- Born: 23 July 1958 New Orleans, Louisiana, U.S
- Died: 18 June 2015 (aged 56)
- Occupation: Photographer

= Harold Baquet =

American photographer and artist

Harold Francis Baquet (July 23, 1958 – June 18, 2015) was an American photographer and artist who built a career documenting African American political and daily life in his native city. A descendant of seven generations of Creole residents, he grew up surrounded by the artistic, musical and crafts communities of New Orleans.
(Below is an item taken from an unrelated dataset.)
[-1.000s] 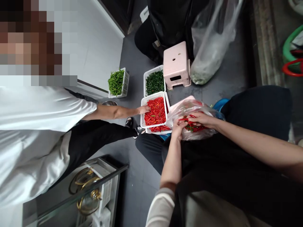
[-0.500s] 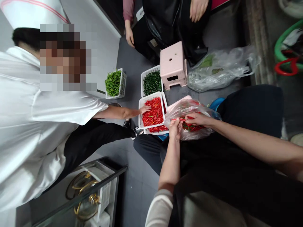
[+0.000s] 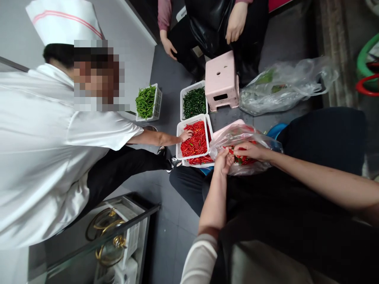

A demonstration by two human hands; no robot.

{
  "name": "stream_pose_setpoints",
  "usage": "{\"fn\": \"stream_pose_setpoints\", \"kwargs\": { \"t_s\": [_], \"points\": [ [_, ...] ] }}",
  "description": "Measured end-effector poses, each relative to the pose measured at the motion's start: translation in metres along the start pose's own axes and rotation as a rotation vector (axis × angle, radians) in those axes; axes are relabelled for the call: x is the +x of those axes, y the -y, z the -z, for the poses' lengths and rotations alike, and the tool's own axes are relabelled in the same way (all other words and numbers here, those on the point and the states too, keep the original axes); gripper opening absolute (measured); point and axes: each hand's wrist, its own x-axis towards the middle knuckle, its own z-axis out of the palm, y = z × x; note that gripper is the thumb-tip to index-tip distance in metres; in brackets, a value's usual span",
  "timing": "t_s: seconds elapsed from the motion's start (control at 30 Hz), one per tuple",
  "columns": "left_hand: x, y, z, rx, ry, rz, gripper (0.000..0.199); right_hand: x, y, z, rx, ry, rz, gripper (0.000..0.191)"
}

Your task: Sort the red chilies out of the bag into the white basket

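My left hand (image 3: 224, 161) is closed on a red chili pepper (image 3: 228, 150) above an open clear plastic bag (image 3: 251, 170). Just to its right, the fingers of my right hand (image 3: 251, 151) are pinched at a bit of red chili. Both hands nearly touch. Inside the bag lie red chilies with green stems (image 3: 245, 161), partly covered by my right hand. Left of the bag, a white basket (image 3: 178, 148) full of red chilies rests on another white basket (image 3: 189, 163) that also holds red ones.
A co-worker's hand (image 3: 186, 135) reaches into the upper red-chili basket. Behind stand a basket of dark green chilies (image 3: 194, 103), a basket of light green chilies (image 3: 145, 103) and a pink stool (image 3: 219, 75). A stuffed plastic bag (image 3: 276, 88) lies right; a seated person is beyond.
My hands have come closer together over the bag, and the chili in my left hand shows less. The co-worker's fingers have shifted among the red chilies. The whole view has moved slightly.
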Motion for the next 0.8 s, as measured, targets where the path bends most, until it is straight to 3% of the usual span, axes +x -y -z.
{"fn": "stream_pose_setpoints", "kwargs": {
  "t_s": [0.1, 0.17, 0.27, 0.37, 0.47, 0.6, 0.7, 0.8],
  "points": [
    [-0.001, -0.001, 0.001, -0.049, 0.015, 0.239, 0.011, -0.004, 0.009, -0.003, 0.027, 0.11, -0.063, 0.045],
    [0.0, -0.003, 0.003, -0.092, -0.02, 0.281, 0.009, -0.006, 0.009, -0.003, 0.118, 0.146, -0.186, 0.043],
    [0.001, -0.008, 0.007, -0.094, -0.106, 0.141, 0.006, -0.003, -0.001, 0.0, 0.333, -0.034, -0.358, 0.039],
    [-0.003, -0.013, 0.009, -0.006, -0.168, 0.044, 0.012, 0.001, -0.011, 0.004, 0.471, -0.178, -0.435, 0.026],
    [-0.008, -0.007, 0.006, 0.051, -0.09, 0.071, 0.022, 0.004, -0.012, 0.002, 0.535, -0.213, -0.419, 0.015],
    [-0.005, 0.014, -0.004, 0.137, -0.03, -0.022, 0.031, 0.003, -0.005, -0.009, 0.509, -0.196, -0.324, 0.023],
    [0.004, 0.026, -0.005, 0.107, -0.09, -0.1, 0.029, 0.002, -0.002, -0.013, 0.505, -0.174, -0.332, 0.036],
    [0.009, 0.025, 0.001, -0.007, -0.202, -0.044, 0.022, 0.002, -0.002, -0.01, 0.556, -0.166, -0.469, 0.037]
  ]
}}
== Early life and education ==
Harold Baquet was the son of the late Audrey Ganier Nicholas Baquet and Arsene Baquet. He was born in New Orleans, Louisiana at Charity Hospital, the only child in this second marriage for both his parents. His half-brothers and sisters include Velva Nicholas Flot, Albert ‘Blainey’ Nicholas, Arsene Baquet (deceased), Larry Baquet (deceased) and Ruby Baquet (deceased). He grew up in the Seventh Ward, living most of his early years at the corner of North Miro and Havana Streets. He graduated from St. Augustine High School and served in the U.S. Air Force Reserves. He served as an electrician's apprentice for IBEW Local until he decided to pursue a career in photography full-time, following in the steps of the Creole photographer Arthur P. Bedou, whom he greatly admired.

== Career ==
Baquet's early photographic career revolved around a series of professional and freelance assignments with local African American papers, including the Spectator, the Louisiana Weekly, the New Orleans Tribune and Black Data News. He also took freelance assignments with local daily newspapers, such as the Times Picayune, Reuters and the Associated Press. In 1984 he was hired to be a staff photographer with the Administration of the late Mayor Ernest N. Morial, the city's first black Mayor and an individual who knew his father Arsene as a shoe repairman from the 7th ward. It was during this public service to the City of New Orleans that Baquet began documenting the daily life of residents who lived in New Orleans numerous housing developments, the city's burgeoning Vietnamese community, as well as the changing role of African Americans, and the Creole sub-culture, within the every-day framework of the city.

=== Post-city hall ===
In 1989, Baquet accepted employment at Loyola University New Orleans as their photographer, a position he held for more than 25 years and for which he received numerous accolades.

=== Hurricane Katrina ===
Baquet, his wife, Cheron Brylski, and his mother-in-law remained at their Uptown home during Hurricane Katrina and immediately following its aftermath, when the remaining residents came to realize the levees were failing. He was in a unique position to photograph what remained of the city, and was often interviewed on his post-storm experiences by the national media. He told CNN in 2010, "No, things will never be exactly the same. Some things are better."

==Personal life==
He married Denise White Baquet and had one son, Harold F. Baquet Jr., who died from multiple illnesses at the age of three in 1987. After a divorce in 1986, Baquet remained single until 1995, when he married Cheron Brylski. They established a home, business and studio in Uptown New Orleans, which continues to be identified as Maison Baquet, the home of his personal archives. Baquet was diagnosed with Stage 4 colon cancer in 2008 and would die from the disease after a seven-year battle. A devout Catholic, he credited this experience with deepening his faith.

==Legacy==
Baquet's extensive print, negative and slide collection is now housed at the Historic New Orleans Collection for public use and inspection. Smaller collections remain at Loyola University and the Jazz and Heritage Foundation.